Добавить кластеры и узлы из пакета SOMbrero к данным обучения
Я немного играю с пакетом SOMbrero. Я хотел бы прикрепить номера кластеров, созданные так (взято отсюда):
my.sc <- superClass(iris.som, k=3)
и координаты X и Y узлов SOM к набору данных обучения.
В некотором коде, где я использую пакет kohonen, я создаю кластеры, подобные этому:
range01 <- function(x){(x-min(x))/(max(x)-min(x))}
ind <- sapply(SubsetData, is.numeric)
SubsetData[ind] <- lapply(SubsetData[ind], range01)

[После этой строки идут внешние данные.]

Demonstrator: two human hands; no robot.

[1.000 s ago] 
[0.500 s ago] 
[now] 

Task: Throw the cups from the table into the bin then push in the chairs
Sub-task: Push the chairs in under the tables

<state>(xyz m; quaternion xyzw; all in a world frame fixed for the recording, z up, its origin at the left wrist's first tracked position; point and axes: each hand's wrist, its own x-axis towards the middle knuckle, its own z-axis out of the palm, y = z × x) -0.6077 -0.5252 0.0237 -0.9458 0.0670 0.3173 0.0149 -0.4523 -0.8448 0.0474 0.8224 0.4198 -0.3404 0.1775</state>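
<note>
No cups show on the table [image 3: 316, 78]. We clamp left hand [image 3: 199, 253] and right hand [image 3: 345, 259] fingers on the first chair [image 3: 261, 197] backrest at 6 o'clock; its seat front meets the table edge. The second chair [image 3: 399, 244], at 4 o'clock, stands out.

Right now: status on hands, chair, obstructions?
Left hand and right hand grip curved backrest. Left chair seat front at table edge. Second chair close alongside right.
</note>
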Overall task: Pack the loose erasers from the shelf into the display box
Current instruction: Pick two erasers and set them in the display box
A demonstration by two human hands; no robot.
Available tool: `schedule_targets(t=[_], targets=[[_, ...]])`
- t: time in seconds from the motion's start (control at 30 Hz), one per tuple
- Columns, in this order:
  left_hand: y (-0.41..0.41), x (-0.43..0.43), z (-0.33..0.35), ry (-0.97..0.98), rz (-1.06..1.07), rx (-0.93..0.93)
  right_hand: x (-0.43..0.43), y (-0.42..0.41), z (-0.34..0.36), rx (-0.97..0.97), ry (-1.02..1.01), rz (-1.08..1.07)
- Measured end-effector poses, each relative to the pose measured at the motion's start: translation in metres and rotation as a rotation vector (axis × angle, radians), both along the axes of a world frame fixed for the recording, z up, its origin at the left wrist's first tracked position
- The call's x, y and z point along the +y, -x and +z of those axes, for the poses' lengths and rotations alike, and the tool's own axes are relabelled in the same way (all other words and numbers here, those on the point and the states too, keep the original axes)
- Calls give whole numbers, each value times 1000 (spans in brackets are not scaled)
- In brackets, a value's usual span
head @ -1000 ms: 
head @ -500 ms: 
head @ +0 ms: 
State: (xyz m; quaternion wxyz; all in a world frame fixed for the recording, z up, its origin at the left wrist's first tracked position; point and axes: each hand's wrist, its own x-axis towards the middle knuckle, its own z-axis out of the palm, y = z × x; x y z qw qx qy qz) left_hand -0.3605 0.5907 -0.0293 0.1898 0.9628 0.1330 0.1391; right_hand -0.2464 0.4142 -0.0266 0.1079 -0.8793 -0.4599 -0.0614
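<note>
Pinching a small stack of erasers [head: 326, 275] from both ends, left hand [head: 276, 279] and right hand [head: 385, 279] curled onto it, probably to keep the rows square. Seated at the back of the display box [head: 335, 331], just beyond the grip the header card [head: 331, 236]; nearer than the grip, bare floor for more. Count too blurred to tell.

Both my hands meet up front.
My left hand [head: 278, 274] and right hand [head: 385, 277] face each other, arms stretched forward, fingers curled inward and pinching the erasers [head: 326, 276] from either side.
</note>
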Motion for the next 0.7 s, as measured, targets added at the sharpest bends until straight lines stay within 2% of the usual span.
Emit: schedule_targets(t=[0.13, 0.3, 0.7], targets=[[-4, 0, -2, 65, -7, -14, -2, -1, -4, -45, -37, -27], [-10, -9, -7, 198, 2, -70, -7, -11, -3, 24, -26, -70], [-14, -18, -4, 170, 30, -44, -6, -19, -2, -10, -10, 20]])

TrainingMatrix <- as.matrix(SubsetData)
GridDefinition <- somgrid(xdim = 4, ydim = 4, topo = "rectangular", toroidal = FALSE)
SomModel <- som(
data = TrainingMatrix,
grid = GridDefinition,
rlen = 10000,
alpha = c(0.05, 0.01),
keep.data = TRUE
)
nb <- table(SomModel$unit.classif)
groups = 5
tree.hc = cutree(hclust(d=dist(SomModel$codes[[1]]),method="ward.D2",members=nb),groups)

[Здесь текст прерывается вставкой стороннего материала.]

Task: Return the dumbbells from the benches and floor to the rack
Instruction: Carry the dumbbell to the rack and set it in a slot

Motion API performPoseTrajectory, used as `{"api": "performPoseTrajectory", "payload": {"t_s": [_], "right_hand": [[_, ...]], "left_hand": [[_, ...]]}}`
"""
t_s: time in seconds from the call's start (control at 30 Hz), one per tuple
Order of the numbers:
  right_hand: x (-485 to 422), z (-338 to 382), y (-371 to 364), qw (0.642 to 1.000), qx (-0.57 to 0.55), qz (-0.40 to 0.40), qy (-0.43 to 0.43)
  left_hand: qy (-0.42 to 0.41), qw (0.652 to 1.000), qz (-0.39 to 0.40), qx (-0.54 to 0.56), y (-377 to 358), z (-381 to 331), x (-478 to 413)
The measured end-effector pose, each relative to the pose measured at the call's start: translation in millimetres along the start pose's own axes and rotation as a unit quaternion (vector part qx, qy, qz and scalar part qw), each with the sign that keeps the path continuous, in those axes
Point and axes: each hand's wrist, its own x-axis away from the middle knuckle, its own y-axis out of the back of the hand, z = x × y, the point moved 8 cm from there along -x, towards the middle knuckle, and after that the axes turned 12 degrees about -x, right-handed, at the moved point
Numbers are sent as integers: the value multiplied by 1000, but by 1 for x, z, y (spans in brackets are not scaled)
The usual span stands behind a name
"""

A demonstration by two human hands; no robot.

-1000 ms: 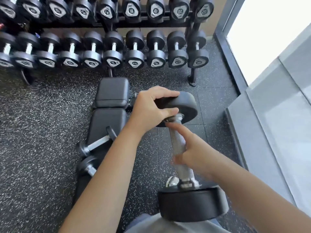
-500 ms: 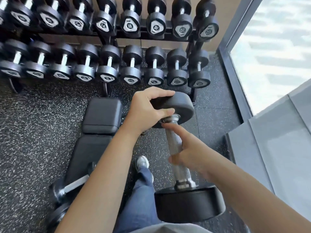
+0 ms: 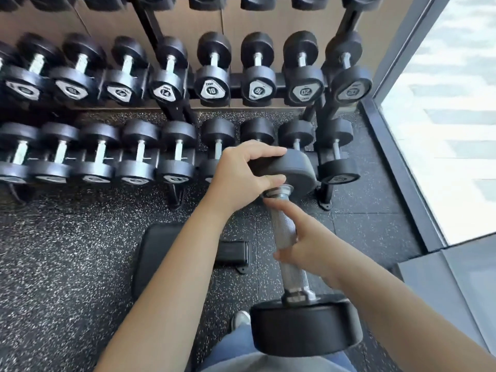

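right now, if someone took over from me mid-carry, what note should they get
Left grip: holds the far head of the dumbbell, fingers over its top, thumb under.
Right grip: wrapped round the handle, index finger stretched along it.
Dumbbell: in the air, pointing at the rack, far head in front of the lower row's right end.
Done: this one is lifted and at the rack.
Left: set it in a free slot. None shows plainly, as the held head hides part of the row. Only one end of the bench shows, so check it and the floor for more.
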Motion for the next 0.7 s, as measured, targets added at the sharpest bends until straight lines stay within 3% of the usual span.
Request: {"api": "performPoseTrajectory", "payload": {"t_s": [0.37, 0.7], "right_hand": [[-169, 52, 68, 998, 13, 52, -27], [-292, 106, 128, 991, 76, 113, -3]], "left_hand": [[33, 999, -15, -19, 1, 68, -173], [74, 992, -95, -42, 16, 109, -294]]}}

plot(SomModel, type="codes", bgcol=rainbow(groups)[tree.hc])
add.cluster.boundaries(SomModel, tree.hc)
result <- OrginalData
result$Cluster <- tree.hc[SomModel$unit.classif]

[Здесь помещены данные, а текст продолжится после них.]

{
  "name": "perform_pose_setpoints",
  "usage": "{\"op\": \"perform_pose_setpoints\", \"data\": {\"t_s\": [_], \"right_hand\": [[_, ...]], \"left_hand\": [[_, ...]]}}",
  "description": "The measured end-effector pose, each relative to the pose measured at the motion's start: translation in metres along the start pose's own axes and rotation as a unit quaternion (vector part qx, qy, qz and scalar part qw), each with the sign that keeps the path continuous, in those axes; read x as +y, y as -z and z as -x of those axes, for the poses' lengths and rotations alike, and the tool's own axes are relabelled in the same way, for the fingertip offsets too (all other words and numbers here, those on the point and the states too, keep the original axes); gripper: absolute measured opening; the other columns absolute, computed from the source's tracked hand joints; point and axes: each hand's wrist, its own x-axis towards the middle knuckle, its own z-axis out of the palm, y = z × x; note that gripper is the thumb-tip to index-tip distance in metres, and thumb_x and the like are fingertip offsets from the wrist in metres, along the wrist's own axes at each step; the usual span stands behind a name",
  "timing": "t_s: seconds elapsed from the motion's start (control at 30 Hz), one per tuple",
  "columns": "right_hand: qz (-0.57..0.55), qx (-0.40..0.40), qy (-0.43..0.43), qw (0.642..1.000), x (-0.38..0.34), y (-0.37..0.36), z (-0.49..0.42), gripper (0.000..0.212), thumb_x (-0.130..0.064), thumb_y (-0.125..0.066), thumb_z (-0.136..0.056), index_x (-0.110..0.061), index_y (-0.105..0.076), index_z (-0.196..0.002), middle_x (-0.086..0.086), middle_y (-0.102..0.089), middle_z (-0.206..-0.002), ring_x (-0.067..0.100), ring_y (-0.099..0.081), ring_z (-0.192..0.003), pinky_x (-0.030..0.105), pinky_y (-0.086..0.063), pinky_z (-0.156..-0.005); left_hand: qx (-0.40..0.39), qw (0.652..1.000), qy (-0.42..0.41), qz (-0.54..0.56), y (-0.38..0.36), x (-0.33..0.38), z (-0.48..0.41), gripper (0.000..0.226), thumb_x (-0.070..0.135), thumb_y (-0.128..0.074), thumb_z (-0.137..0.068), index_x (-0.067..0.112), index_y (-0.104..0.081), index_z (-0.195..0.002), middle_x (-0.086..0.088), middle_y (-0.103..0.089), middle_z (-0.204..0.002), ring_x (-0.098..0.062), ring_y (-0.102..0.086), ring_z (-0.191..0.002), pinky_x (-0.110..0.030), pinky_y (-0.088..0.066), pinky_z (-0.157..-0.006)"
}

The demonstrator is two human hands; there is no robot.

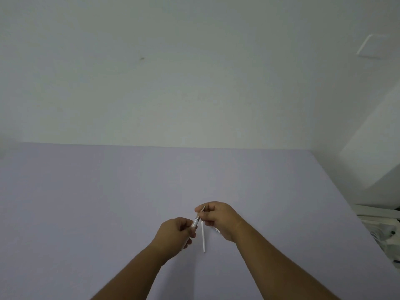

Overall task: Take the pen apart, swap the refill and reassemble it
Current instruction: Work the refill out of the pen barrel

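Observation:
My left hand [176, 234] grips a white pen barrel [195, 223], tilted up and to the right above the lilac table [108, 191]. My right hand [218, 219] pinches the thin tip end of the pen [202, 210] that sticks out of the barrel's front. A white refill [203, 237] lies on the table between my hands, pointing towards me. A small white part [217, 230] peeks out under my right palm; what it is cannot be told.
The table's far edge meets a pale wall [194, 83]. The right edge runs diagonally; beyond it at the lower right are white clutter and a frame [381, 224].

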Motion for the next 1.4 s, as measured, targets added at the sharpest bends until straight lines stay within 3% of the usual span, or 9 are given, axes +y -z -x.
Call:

result$X <- SomModel$grid$pts[SomModel$unit.classif,"x"]
result$Y <- SomModel$grid$pts[SomModel$unit.classif,"y"]
write.table(result, file = "FinalData.csv", sep = ",", col.names = NA, quote = FALSE)
PS:
Пример кода с использованием набора данных iris можно найти здесь.
PPS:
Я немного поиграл с кодом iris, приведенным выше, и думаю, что мне удалось извлечь кластеры, идентификаторы узлов и прототипы (см. Код ниже). Чего не хватает, так это координат X и Y. Я думаю, что они здесь:
iris.som$parameters$the.grid$coord
Код:
library(SOMbrero)
set.seed(100)
setwd("D:\\RProjects\Clustering")
#iris.som <- trainSOM(x.data=iris[,1:4],dimension=c(10,10), maxit=100000, scaling="unitvar", radius.type="gaussian")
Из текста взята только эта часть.